Your task:
Restate the data below word for word. Skip any images it contains.

★ ★ ★ ★ ★ ★ ★

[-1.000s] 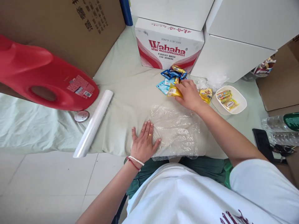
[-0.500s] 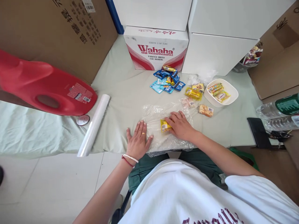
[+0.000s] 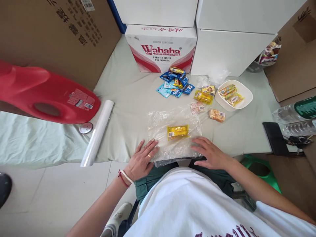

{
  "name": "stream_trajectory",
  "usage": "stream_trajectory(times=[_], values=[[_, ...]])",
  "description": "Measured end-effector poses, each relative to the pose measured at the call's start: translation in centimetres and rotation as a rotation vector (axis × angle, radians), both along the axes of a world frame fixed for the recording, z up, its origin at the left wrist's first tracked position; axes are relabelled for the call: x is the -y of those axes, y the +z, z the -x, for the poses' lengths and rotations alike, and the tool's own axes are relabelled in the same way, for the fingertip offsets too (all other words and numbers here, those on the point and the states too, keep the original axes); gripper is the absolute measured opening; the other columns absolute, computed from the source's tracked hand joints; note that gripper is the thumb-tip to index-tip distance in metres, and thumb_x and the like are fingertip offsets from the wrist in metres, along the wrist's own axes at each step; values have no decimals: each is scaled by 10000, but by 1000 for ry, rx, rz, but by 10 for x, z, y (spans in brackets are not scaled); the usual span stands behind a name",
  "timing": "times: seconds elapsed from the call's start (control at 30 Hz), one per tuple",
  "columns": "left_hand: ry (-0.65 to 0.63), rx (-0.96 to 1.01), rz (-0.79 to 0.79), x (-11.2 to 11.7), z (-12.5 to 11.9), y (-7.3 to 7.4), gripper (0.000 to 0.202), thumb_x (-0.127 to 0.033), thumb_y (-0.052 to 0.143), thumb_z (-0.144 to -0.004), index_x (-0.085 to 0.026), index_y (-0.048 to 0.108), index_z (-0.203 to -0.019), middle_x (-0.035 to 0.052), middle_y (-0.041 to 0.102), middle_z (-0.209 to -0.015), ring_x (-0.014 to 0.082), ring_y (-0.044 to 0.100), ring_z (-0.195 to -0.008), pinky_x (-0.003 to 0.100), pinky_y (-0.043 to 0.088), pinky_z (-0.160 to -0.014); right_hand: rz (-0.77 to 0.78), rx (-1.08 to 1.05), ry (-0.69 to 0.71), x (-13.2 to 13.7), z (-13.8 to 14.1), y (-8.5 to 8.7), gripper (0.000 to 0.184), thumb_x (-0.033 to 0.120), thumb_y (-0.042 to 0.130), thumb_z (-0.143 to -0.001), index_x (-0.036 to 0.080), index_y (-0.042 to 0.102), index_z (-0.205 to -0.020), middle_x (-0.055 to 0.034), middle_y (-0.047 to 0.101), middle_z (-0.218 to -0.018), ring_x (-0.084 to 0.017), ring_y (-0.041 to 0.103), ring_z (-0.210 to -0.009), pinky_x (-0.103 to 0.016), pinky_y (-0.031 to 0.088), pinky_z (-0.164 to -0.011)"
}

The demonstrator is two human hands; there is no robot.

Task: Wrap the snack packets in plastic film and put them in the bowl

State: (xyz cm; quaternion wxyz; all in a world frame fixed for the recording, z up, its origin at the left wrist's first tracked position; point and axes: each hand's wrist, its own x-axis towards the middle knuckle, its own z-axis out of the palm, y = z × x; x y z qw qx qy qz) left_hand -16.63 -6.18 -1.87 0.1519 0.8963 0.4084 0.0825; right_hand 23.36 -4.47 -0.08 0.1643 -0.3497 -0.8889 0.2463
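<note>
White plastic bowl (image 3: 248, 97) holds yellow-wrapped snacks (image 3: 233, 97); and we've released the oblong yellow packet (image 3: 181, 130) onto clear plastic film (image 3: 158, 122), left hand (image 3: 140, 160) and right hand (image 3: 211, 154) loosely spread!

"What's the floor like?"
"Large pale grey square tiles (image 3: 61, 191) with thin joint lines, slightly glossy."
"And the furniture?"
"A long table under a wrinkled pale green cloth (image 3: 128, 92), with a bright green plastic piece (image 3: 270, 177) low beside its right end; I can't tell quite what it is."
"What closes off the back?"
"Smooth white box-shaped units (image 3: 237, 54), one of them directly above a white-and-red cardboard Wahaha carton (image 3: 160, 49). A blue upright post (image 3: 117, 16) shows beside them."
"And the sides?"
"A big brown printed cardboard box (image 3: 49, 36) on the left, brown cardboard (image 3: 292, 70) on the right."
"The light?"
"Soft and even."
</note>
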Motion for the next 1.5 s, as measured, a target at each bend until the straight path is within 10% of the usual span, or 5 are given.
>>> stream_trajectory(times=[0.3,0.83,1.1,1.37,1.5], values=[[31,46,42,-7,-3,1,552,-501,490,-1009,-214,557,-1476,141,463,-1648,279,389,-1563,545,136,-1325,99,-145,-130,-28,14,29,271,387,523,-1056,247,740,-1136,-107,727,-1095,-270,624,-1071,-500,538,-983],[113,69,-12,-2,-9,-6,431,-396,544,-985,-311,665,-1390,78,513,-1618,278,468,-1513,569,190,-1300,36,7,-261,-93,57,22,508,370,657,-943,184,612,-1414,-172,638,-1327,-361,518,-1283,-558,417,-1122],[120,120,-61,-2,-7,-9,397,-347,495,-1029,-301,675,-1380,68,548,-1590,252,496,-1495,542,231,-1301,21,179,-134,-77,102,11,522,211,639,-945,190,580,-1463,-163,607,-1397,-341,411,-1430,-577,314,-1214],[228,265,-103,-3,-14,-16,342,-290,493,-1047,-284,693,-1325,52,665,-1469,215,602,-1395,486,305,-1273,-90,5,-2,-18,23,13,801,586,704,-931,209,428,-1581,-195,477,-1557,-357,397,-1468,-615,378,-1205],[293,322,-63,-6,-17,-12,295,-298,497,-1045,-285,723,-1234,38,724,-1384,212,644,-1340,493,307,-1259,-104,34,-75,7,5,-1,351,373,610,-1024,194,667,-1320,-183,611,-1431,-318,508,-1377,-574,453,-1141]])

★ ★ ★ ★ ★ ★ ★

Your response:
[-1.000s] 
[-0.500s] 
[+0.000s] 

{
  "name": "stream_trajectory",
  "usage": "stream_trajectory(times=[_], values=[[_, ...]])",
  "description": "Measured end-effector poses, each relative to the pose measured at the call's start: translation in centimetres and rotation as a rotation vector (axis × angle, radians), both along the axes of a world frame fixed for the recording, z up, its origin at the left wrist's first tracked position; axes are relabelled for the call: x is the -y of those axes, y the +z, z the -x, for the poses' lengths and rotations alike, and the tool's own axes are relabelled in the same way, for the fingertip offsets too (all other words and numbers here, those on the point and the states too, keep the original axes); gripper is the absolute measured opening; the other columns absolute, computed from the source's tracked hand joints; note that gripper is the thumb-tip to index-tip distance in metres, and thumb_x and the like are fingertip offsets from the wrist in metres, along the wrist's own axes at each step; values have no decimals: each is scaled by 10000, but by 1000 for ry, rx, rz, but by 10 for x, z, y (spans in brackets are not scaled); the usual span stands behind a name",
  "timing": "times: seconds elapsed from the call's start (control at 30 Hz), one per tuple",
  "columns": "left_hand: ry (-0.65 to 0.63), rx (-0.96 to 1.01), rz (-0.79 to 0.79), x (-11.2 to 11.7), z (-12.5 to 11.9), y (-7.3 to 7.4), gripper (0.000 to 0.202), thumb_x (-0.127 to 0.033), thumb_y (-0.052 to 0.143), thumb_z (-0.144 to -0.004), index_x (-0.085 to 0.026), index_y (-0.048 to 0.108), index_z (-0.203 to -0.019), middle_x (-0.035 to 0.052), middle_y (-0.041 to 0.102), middle_z (-0.209 to -0.015), ring_x (-0.014 to 0.082), ring_y (-0.044 to 0.100), ring_z (-0.195 to -0.008), pinky_x (-0.003 to 0.100), pinky_y (-0.043 to 0.088), pinky_z (-0.160 to -0.014); right_hand: rz (-0.77 to 0.78), rx (-1.08 to 1.05), ry (-0.69 to 0.71), x (-13.2 to 13.7), z (-13.8 to 14.1), y (-8.5 to 8.7), gripper (0.000 to 0.184), thumb_x (-0.033 to 0.120), thumb_y (-0.042 to 0.130), thumb_z (-0.143 to -0.001), index_x (-0.036 to 0.080), index_y (-0.042 to 0.102), index_z (-0.205 to -0.020), middle_x (-0.055 to 0.034), middle_y (-0.047 to 0.101), middle_z (-0.218 to -0.018), ring_x (-0.084 to 0.017), ring_y (-0.041 to 0.103), ring_z (-0.210 to -0.009), pinky_x (-0.103 to 0.016), pinky_y (-0.031 to 0.088), pinky_z (-0.164 to -0.011)"
}

The demonstrator is two human hands; there is no robot.

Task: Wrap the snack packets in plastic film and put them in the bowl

State: (xyz cm; quaternion wxyz; all in a world frame fixed for the recording, z up, its origin at the left wrist's first tracked position; point and axes: each hand's wrist, its own x-axis towards the middle knuckle, its own z-axis out of the palm, y = z × x; x y z qw qx qy qz) left_hand -16.63 -6.18 -1.87 0.1519 0.8963 0.4084 0.0825; right_hand 23.36 -4.47 -0.08 0.1643 -0.3497 -0.8889 0.2463
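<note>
White plastic bowl (image 3: 248, 97) holds yellow-wrapped snacks (image 3: 233, 97); and we've released the oblong yellow packet (image 3: 181, 130) onto clear plastic film (image 3: 158, 122), left hand (image 3: 140, 160) and right hand (image 3: 211, 154) loosely spread!

"What's the floor like?"
"Large pale grey square tiles (image 3: 61, 191) with thin joint lines, slightly glossy."
"And the furniture?"
"A long table under a wrinkled pale green cloth (image 3: 128, 92), with a bright green plastic piece (image 3: 270, 177) low beside its right end; I can't tell quite what it is."
"What closes off the back?"
"Smooth white box-shaped units (image 3: 237, 54), one of them directly above a white-and-red cardboard Wahaha carton (image 3: 160, 49). A blue upright post (image 3: 117, 16) shows beside them."
"And the sides?"
"A big brown printed cardboard box (image 3: 49, 36) on the left, brown cardboard (image 3: 292, 70) on the right."
"The light?"
"Soft and even."
</note>
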Motion for the next 1.5 s, as measured, a target at each bend until the straight path is within 10% of the usual span, or 5 are given.
>>> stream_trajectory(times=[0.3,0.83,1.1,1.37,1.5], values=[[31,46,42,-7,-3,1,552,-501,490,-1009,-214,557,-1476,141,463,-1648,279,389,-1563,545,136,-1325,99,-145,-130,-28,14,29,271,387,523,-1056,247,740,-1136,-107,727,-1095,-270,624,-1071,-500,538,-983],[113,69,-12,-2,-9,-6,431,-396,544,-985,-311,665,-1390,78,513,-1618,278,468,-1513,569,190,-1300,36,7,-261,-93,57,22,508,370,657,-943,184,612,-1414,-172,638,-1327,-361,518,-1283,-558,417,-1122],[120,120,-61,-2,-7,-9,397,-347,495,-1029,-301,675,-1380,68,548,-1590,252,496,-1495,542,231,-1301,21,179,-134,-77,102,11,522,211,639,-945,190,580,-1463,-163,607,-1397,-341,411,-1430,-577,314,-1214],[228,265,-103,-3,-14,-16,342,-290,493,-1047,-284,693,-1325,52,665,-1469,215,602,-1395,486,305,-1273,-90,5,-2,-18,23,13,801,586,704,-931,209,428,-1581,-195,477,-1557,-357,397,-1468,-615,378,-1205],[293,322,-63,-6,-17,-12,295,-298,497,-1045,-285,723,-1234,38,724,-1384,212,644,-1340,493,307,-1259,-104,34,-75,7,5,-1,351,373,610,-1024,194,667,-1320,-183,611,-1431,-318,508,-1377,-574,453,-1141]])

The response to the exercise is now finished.